Return the opening lines of the material, word for word. End with the line that contains "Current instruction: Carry".

● Provided data
╔══

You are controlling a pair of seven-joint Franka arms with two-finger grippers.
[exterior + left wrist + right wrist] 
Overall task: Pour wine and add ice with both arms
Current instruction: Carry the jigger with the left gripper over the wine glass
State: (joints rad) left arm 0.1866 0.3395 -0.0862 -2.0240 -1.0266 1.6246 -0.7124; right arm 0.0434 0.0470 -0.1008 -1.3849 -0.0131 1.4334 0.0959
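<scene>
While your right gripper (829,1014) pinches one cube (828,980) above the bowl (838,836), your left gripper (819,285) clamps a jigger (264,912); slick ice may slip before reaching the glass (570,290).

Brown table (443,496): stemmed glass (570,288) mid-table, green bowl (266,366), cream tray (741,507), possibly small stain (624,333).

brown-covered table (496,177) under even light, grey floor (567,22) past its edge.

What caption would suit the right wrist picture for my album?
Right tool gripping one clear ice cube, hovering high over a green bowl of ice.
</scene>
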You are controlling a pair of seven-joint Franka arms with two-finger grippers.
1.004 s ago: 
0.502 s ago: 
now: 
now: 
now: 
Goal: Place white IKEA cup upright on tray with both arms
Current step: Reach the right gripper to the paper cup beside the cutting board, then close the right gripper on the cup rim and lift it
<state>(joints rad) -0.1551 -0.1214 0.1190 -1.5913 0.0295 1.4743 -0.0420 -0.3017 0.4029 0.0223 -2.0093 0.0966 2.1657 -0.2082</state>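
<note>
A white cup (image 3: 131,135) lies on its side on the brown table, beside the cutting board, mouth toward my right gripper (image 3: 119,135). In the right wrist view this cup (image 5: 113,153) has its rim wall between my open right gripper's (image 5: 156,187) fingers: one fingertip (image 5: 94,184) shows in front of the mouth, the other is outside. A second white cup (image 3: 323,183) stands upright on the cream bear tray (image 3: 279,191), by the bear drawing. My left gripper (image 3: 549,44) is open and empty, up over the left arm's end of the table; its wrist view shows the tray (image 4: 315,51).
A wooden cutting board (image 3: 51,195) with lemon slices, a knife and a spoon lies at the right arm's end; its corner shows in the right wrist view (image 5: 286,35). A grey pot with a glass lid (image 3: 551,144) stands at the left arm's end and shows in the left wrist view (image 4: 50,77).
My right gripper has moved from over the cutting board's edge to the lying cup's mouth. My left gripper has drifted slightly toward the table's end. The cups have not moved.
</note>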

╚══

● Response to this task
You are controlling a pair of seven-joint Franka arms with two-finger grippers.
[exterior + left wrist + right wrist] 
Overall task: Pour wine and add ice with both arms
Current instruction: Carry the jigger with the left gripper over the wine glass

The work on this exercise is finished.